Nontheism - Origin and Definition

Origin and Definition

The Oxford English Dictionary (2007) does not have an entry for nontheism or non-theism, but it does have an entry for non-theist, defined as "A person who is not a theist", and an entry for the adjectival non-theistic.

An early usage of the hyphenated non-theism is by George Holyoake in 1852, who introduces it because:

Mr. Southwell has taken an objection to the term Atheism. We are glad he has. We have disused it a long time . We disuse it, because Atheist is a worn-out word. Both the ancients and the moderns have understood by it one without God, and also without morality. Thus the term connotes more than any well-informed and earnest person accepting it ever included in it; that is, the word carries with it associations of immorality, which have been repudiated by the Atheist as seriously as by the Christian. Non-theism is a term less open to the same misunderstanding, as it implies the simple non-acceptance of the Theist's explanation of the origin and government of the world.

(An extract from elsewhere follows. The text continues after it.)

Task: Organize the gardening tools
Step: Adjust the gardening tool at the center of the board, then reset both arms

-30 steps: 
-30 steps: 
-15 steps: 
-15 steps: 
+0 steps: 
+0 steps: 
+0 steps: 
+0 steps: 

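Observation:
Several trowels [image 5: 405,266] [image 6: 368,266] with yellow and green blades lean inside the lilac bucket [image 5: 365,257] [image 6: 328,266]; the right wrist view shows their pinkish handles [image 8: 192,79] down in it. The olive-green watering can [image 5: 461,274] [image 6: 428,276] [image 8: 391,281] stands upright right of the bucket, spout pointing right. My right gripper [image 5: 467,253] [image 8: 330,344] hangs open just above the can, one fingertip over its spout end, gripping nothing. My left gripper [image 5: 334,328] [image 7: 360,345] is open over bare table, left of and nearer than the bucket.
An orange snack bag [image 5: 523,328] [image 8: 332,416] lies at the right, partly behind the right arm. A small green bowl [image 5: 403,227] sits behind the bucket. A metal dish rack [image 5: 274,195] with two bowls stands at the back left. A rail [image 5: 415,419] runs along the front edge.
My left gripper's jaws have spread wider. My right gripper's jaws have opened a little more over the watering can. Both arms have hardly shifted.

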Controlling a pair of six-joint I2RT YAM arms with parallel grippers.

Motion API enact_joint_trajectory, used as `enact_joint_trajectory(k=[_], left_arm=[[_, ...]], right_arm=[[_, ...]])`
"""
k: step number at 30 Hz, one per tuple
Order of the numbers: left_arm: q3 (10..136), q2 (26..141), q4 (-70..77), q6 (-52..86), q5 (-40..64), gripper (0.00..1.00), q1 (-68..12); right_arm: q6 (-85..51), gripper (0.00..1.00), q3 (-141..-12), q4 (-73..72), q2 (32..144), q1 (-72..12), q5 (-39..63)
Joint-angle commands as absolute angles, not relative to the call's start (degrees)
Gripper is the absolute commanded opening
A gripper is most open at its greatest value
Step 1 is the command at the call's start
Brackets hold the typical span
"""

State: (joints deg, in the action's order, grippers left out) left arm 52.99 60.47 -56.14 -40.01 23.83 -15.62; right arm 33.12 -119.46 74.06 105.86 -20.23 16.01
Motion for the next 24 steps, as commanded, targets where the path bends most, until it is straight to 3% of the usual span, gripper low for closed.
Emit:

This passage is cited by James Buchanan in his 1857 Modern Atheism under its forms of Pantheism, Materialism, Secularism, Development, and Natural Laws, who however goes on to state:

"Non-theism" was afterwards exchanged for "Secularism", as a term less liable to misconstruction, and more correctly descriptive of the real import of the theory.

Spelling without hyphen sees scattered use in the later 20th century, following Harvey Cox's 1966 Secular City: "Thus the hidden God or deus absconditus of biblical theology may be mistaken for the no-god-at-all of nontheism." Usage increased in the 1990s in contexts where association with the terms atheism or antitheism was unwanted. The 1998 Baker Encyclopedia of Christian Apologetics states, "In the strict sense, all forms of nontheisms are naturalistic, including atheism, pantheism, deism, and agnosticism."

Pema Chödrön uses the term in the context of Buddhism:

The difference between theism and nontheism is not whether one does or does not believe in God. Theism is a deep-seated conviction that there's some hand to hold Non-theism is relaxing with the ambiguity and uncertainty of the present moment without reaching for anything to protect ourselves Nontheism is finally realizing there is no babysitter you can count on.